Permutations

A permutation is a reordering of the integers in the set Sn = {1, 2, . . ., n} For example, there are 6 permutation of the set S3: 1 2 3 1 3 2 2 1 3 2 3 1 3 1 2 3 2 1 In general there are n! = n (n-1) (n-2) . . . 3 2 1 permutations of the set Sn

To define determinants of matrices we need to define inversions of a permutation. Roughly, this counts how far a permutation is from the natural ordering. A permutation has an inversion whenever any larger element precedes a smaller one. For example, look at this permutation on S8 : Inversions 2 1 4 5 8 7 3 6 1 + 0 + 1 + 1 + 3 + 2 + 0 + 0 = 8 2 has 1 smaller element after it, 1 has 0, 4 has 1, 5 has 1, 8 has 3, 7 has 2, 3 has 0 and 6 has 0 A permutation is called even or odd, depending or whether the sum of all the inversions is even or odd. This is also known as the parity of the permutation.
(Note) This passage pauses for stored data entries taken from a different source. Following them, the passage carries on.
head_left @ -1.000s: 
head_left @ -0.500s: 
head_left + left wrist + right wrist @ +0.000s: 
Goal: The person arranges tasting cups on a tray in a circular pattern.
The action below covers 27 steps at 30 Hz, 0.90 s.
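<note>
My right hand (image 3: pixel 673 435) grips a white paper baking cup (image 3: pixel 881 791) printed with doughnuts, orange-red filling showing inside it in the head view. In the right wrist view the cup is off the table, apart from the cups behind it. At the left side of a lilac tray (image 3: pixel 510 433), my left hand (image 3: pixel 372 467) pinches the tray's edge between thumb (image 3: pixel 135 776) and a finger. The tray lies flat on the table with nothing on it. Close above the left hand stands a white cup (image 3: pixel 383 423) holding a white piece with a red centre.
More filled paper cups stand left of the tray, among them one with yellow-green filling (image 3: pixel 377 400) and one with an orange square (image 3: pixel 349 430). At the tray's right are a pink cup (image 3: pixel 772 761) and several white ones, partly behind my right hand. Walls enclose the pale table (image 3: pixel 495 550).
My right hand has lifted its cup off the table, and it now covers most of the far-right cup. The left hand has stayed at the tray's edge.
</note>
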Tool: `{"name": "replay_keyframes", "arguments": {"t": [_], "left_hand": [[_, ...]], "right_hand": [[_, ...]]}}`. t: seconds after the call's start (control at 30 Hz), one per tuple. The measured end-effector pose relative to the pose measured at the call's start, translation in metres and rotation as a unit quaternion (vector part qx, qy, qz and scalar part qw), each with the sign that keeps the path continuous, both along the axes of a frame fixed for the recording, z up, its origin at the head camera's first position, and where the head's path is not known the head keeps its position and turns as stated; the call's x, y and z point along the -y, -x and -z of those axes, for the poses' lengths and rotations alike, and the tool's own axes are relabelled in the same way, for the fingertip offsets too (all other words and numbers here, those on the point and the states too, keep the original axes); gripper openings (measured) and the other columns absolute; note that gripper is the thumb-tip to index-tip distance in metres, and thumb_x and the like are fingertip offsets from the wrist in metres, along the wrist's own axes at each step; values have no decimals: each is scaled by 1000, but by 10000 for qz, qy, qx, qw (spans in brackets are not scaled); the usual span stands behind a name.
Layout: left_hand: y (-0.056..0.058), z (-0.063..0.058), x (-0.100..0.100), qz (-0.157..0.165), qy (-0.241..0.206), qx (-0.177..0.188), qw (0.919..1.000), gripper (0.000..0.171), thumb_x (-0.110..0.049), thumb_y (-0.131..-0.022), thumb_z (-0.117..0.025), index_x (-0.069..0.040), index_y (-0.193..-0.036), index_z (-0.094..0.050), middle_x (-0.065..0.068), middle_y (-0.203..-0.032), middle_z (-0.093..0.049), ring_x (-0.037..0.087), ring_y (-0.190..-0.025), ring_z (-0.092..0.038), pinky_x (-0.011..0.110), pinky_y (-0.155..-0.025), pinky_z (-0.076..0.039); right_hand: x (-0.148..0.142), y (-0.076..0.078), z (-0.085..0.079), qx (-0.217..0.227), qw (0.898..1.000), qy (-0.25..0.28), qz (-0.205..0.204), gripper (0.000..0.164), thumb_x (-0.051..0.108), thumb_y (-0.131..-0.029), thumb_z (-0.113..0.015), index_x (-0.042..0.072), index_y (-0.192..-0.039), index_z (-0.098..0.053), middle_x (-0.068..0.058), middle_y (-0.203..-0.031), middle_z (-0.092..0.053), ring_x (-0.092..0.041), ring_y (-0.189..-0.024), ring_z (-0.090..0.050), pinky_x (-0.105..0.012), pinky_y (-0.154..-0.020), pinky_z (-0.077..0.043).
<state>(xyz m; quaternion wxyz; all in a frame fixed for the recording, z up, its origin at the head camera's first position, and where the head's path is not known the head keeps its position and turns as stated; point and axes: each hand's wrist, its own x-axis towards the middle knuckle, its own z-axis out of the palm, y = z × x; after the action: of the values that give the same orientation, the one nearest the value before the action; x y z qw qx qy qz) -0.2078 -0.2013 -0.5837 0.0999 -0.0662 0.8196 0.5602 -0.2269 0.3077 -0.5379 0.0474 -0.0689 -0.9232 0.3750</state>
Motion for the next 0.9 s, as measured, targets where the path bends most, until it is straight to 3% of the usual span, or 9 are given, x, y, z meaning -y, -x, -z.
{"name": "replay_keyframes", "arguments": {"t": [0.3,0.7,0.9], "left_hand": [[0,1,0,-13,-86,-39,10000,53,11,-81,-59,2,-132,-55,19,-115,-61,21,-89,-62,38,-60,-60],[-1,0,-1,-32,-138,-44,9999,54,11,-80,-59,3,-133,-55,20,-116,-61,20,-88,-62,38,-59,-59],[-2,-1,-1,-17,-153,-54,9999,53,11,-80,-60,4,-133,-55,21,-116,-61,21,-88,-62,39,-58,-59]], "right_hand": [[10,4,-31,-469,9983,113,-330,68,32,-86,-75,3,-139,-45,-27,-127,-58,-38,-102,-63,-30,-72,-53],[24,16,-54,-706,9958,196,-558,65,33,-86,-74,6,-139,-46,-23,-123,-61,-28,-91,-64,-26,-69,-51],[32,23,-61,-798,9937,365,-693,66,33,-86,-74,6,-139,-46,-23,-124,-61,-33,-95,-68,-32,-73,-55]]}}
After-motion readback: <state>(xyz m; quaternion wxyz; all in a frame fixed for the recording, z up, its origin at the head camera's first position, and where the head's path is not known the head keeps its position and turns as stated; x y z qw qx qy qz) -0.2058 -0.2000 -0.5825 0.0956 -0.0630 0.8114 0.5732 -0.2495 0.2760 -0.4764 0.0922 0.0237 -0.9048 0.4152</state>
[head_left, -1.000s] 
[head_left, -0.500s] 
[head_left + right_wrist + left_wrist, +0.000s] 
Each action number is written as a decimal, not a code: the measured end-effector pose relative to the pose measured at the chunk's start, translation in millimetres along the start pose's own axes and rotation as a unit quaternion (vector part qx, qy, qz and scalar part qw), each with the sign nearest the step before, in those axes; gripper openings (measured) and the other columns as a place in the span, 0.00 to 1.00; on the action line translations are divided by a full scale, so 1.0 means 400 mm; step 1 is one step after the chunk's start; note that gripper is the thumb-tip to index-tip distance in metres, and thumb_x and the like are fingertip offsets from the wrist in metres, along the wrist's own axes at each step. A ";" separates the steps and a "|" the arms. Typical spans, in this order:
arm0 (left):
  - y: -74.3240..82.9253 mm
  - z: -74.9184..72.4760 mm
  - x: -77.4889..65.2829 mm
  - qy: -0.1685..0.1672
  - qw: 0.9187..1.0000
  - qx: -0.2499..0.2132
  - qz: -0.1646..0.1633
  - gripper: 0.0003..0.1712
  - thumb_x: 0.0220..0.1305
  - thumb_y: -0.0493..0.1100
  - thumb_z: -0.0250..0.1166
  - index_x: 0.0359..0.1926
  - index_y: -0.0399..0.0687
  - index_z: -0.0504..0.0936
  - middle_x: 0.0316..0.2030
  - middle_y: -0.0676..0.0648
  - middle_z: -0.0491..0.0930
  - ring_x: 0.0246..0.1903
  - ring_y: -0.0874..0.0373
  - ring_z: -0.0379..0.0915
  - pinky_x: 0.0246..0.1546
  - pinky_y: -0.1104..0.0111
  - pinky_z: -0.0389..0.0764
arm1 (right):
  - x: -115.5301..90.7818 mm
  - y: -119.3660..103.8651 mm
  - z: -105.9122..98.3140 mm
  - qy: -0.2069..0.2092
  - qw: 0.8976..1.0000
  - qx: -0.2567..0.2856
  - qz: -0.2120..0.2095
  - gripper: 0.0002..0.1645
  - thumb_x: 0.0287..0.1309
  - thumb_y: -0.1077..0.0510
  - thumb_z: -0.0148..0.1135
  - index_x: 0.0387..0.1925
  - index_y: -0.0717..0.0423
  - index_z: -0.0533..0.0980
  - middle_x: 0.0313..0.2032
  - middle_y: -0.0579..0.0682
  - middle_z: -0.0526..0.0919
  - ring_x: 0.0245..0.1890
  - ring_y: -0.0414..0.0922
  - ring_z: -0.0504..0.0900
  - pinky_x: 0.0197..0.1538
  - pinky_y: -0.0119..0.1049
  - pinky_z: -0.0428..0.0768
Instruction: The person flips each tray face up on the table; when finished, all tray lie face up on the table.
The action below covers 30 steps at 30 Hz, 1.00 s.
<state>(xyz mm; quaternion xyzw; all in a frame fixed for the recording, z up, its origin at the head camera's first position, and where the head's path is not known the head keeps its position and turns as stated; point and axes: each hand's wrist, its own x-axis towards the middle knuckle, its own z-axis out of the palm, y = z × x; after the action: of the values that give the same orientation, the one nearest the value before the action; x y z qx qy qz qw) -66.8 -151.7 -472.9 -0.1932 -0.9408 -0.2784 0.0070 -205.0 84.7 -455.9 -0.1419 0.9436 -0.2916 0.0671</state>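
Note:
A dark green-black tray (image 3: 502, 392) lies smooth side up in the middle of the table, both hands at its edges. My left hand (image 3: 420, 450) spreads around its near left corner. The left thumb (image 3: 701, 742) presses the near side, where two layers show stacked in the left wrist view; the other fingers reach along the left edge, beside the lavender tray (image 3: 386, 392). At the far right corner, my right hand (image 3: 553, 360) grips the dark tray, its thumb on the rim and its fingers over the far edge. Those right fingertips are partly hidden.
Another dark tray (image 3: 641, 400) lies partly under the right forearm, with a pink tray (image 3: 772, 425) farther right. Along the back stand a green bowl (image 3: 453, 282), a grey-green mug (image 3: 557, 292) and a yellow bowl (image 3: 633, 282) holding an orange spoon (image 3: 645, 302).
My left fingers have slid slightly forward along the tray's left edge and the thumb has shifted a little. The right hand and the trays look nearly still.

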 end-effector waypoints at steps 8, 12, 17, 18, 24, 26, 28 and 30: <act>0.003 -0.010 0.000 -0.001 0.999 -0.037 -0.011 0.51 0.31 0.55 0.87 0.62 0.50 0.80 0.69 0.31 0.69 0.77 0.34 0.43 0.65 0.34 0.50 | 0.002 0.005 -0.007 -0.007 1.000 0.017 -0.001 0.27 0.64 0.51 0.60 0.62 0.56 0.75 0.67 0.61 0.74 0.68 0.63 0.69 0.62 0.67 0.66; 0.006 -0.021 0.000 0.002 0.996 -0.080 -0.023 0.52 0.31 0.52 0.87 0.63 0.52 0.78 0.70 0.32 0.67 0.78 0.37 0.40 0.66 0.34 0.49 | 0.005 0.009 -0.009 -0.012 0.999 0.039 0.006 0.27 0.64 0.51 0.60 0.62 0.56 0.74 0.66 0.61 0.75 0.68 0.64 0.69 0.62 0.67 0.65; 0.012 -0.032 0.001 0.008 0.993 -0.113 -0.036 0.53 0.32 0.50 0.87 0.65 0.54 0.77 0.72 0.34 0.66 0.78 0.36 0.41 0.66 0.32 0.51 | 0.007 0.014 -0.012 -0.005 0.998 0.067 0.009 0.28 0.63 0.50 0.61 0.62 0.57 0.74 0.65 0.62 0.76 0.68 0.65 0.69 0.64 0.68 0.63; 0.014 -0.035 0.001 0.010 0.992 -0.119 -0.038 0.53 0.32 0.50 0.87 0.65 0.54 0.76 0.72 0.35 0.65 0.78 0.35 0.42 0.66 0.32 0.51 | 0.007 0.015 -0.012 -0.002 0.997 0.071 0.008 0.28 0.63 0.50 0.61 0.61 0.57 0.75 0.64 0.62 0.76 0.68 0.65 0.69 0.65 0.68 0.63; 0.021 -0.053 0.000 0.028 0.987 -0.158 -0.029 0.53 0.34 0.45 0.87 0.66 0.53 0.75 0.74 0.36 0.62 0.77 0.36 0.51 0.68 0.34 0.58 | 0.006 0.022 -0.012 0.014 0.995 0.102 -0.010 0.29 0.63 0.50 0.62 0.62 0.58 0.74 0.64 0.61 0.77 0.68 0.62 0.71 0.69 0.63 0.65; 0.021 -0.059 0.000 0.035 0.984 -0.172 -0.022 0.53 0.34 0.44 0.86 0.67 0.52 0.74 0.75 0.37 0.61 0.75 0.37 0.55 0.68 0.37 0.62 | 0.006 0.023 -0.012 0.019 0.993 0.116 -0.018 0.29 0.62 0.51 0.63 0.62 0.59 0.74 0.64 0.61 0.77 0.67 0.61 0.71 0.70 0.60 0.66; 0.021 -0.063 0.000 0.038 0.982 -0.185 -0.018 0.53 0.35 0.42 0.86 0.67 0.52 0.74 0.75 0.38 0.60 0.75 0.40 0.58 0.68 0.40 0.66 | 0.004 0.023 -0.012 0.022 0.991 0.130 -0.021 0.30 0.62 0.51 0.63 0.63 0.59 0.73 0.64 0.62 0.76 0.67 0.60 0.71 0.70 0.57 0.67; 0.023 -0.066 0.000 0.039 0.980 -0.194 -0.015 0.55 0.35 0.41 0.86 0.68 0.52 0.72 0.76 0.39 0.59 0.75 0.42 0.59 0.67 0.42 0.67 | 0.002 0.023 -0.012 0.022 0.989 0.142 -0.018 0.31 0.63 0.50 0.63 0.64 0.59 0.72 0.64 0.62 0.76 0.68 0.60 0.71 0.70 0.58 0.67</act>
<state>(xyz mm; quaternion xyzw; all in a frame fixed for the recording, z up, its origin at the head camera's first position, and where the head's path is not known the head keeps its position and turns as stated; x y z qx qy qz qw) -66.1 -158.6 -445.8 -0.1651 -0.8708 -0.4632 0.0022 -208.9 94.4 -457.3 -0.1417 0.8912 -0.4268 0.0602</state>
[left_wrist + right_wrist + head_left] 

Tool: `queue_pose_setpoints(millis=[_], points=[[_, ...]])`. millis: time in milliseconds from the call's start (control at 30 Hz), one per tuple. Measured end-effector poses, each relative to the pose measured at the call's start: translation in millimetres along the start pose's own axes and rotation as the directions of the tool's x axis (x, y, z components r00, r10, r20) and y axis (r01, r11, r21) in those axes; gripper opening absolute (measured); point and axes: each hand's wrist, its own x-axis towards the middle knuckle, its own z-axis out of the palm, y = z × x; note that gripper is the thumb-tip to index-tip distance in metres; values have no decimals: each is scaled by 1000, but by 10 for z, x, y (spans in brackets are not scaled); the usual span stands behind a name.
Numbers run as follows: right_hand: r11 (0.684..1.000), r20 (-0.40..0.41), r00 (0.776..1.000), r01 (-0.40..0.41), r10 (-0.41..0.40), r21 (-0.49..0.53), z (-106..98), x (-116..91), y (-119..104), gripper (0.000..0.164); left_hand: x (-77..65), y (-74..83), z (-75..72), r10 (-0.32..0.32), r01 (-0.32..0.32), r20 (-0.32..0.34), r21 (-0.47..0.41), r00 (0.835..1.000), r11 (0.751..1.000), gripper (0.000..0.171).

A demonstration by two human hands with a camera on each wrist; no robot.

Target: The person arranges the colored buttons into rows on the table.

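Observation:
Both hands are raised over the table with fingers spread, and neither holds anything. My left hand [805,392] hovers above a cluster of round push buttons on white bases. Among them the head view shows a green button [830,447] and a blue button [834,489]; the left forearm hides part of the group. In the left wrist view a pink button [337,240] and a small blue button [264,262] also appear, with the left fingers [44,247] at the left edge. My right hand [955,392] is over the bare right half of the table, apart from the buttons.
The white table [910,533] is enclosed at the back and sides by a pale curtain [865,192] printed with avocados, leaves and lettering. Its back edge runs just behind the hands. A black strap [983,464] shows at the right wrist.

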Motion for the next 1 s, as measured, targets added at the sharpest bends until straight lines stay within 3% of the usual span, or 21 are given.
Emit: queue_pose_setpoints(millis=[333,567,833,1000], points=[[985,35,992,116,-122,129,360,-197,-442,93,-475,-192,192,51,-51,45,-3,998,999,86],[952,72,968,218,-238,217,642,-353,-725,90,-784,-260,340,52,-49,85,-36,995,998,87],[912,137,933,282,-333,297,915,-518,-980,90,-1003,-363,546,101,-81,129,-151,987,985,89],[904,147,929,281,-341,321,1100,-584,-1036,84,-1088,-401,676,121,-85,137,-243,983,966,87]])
A permutation can also be thought of as a one-to-one function from Sn onto itself; this means every element in Sn is in the range of the function and no two elements in Sn map to the same element. Drawing arrows to represent the permutation as a function gives another way to count inversions. For example, 2 1 5 4 6 8 7 3 is shown in the diagram. The number of inversions is the number of intersections of the lines. You can count these by counting intersections as you draw the lines. 1 → 2, 2 → 1 and 3 → 5. One intersection and one inversion in 2 1 5. Add in 4 → 4: one intersection and one inversion added by appending 4 to 2 1 5 4. Counting inversions this way makes it clear that the inverse of a permutation has the same number of inversions – simply reverse the direction of the arrows. Check that the iinverse of 2 1 5 4 6 8 7 3 is 2 1 8 4 3 5 7 6 which also has 8 inversions.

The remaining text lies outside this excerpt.